Le Tribunal de commerce de Nice, le 20 novembre 2025, ouvre une procédure de redressement judiciaire à l’encontre d’un entrepreneur individuel exerçant une activité de maçonnerie. L’organisme de recouvrement des cotisations sociales a saisi le juge en raison de l’impossibilité pour le débiteur de faire face à son passif exigible. Le tribunal, statuant par défaut, a déclaré l’état de cessation des paiements. La solution retenue consiste à ouvrir la procédure sur l’ensemble des patrimoines, personnel et professionnel, de l’entrepreneur.
Le principe de l’unicité patrimoniale en défaut
La décision applique strictement le critère de la cessation des paiements. Le juge constate que le débiteur « se trouve dans l’impossibilité de faire face à son passif exigible avec son actif disponible » (Motifs). Cette appréciation in concreto conduit à l’ouverture d’une procédure collective. Le tribunal fixe provisoirement la date de cessation des paiements, étape essentielle pour déterminer la période suspecte. Cette approche garantit une protection égale de tous les créanciers face à une situation d’insolvabilité avérée.
L’extension de la procédure au patrimoine personnel
Le jugement étend la procédure au patrimoine personnel de l’entrepreneur. Il ordonne d’ouvrir la procédure « à l’égard du patrimoine personnel et professionnel » (Dispositif). Cette solution semble ignorer la séparation des patrimoines instaurée par la loi. En effet, selon une jurisprudence récente, « l’entrepreneur individuel n’est tenu de remplir son engagement à l’égard de ses créanciers dont les droits sont nés à l’occasion de son exercice professionnel que sur son seul patrimoine professionnel » (Cour d’appel de Paris, le 28 janvier 2025, n°24/06806). La décision commentée s’en écarte donc notablement.
La portée limitée d’une décision par défaut
La valeur de cette décision est atténuée par le caractère par défaut du jugement. L’entrepreneur défendeur était « non comparant » (Motifs), ce qui a privé le débat de ses explications sur sa situation patrimoniale. Le tribunal s’est fondé sur les seules pièces produites par le créancier demandeur. Une contradiction réelle aurait peut-être permis de vérifier l’affectation des biens. La distinction entre patrimoines, rappelée par la Cour de Grenoble, aurait pu être discutée. Cette jurisprudence précise que « Les éléments du patrimoine de l’entrepreneur individuel non compris dans le patrimoine professionnel constituent son patrimoine personnel » (Cour d’appel de Grenoble, le 6 février 2025, n°24/03126).

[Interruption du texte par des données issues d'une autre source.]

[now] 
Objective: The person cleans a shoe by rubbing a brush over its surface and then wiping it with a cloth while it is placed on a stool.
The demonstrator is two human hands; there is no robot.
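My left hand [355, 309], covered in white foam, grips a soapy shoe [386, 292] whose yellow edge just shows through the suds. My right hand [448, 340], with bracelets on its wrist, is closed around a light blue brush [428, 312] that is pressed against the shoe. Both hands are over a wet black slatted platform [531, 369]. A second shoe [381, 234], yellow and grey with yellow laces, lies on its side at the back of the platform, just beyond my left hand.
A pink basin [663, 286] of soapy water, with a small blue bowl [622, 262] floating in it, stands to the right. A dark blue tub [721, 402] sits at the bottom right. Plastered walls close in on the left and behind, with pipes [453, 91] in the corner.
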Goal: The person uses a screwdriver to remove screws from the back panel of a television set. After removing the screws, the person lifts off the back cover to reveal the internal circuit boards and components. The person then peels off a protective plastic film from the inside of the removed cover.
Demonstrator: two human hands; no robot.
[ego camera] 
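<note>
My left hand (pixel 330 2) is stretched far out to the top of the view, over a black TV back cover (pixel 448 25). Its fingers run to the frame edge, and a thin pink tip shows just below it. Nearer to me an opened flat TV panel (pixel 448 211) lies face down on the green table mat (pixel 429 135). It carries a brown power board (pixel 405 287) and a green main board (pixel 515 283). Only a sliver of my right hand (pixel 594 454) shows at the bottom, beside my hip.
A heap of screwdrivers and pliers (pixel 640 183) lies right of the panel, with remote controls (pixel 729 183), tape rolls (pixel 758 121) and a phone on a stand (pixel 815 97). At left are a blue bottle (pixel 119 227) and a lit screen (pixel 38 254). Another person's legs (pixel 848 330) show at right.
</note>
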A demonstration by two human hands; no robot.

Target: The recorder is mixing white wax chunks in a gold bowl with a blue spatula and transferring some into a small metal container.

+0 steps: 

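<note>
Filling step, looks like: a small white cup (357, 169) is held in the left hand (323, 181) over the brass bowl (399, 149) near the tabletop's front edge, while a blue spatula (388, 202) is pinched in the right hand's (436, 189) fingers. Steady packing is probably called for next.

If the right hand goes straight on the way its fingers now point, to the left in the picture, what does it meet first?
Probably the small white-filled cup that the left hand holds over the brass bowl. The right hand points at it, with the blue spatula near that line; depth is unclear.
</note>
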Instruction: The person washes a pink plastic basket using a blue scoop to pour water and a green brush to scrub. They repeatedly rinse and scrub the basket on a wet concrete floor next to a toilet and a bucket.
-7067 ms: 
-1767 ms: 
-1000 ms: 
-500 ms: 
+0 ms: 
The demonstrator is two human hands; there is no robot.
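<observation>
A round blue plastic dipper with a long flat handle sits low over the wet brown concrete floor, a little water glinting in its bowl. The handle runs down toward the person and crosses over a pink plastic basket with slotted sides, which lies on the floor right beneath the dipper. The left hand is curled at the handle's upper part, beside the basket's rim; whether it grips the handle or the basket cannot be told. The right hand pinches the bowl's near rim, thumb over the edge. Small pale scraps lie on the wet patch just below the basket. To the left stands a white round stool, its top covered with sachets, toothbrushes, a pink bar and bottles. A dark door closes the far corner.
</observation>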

Les conséquences pratiques d’une confusion patrimoniale
La portée de ce jugement est considérable pour l’entrepreneur individuel. En englobant le patrimoine personnel, la procédure expose tous ses biens à l’action des créanciers professionnels. Cela contredit l’objectif de protection du cadre familial poursuivi par le législateur. La désignation d’un huissier pour procéder à « l’inventaire et à la prisée du patrimoine du débiteur » (Dispositif) concernera ainsi l’intégralité de ses avoirs. Cette approche extensive crée une insécurité juridique pour les entrepreneurs, remettant en cause l’autonomie du patrimoine professionnel.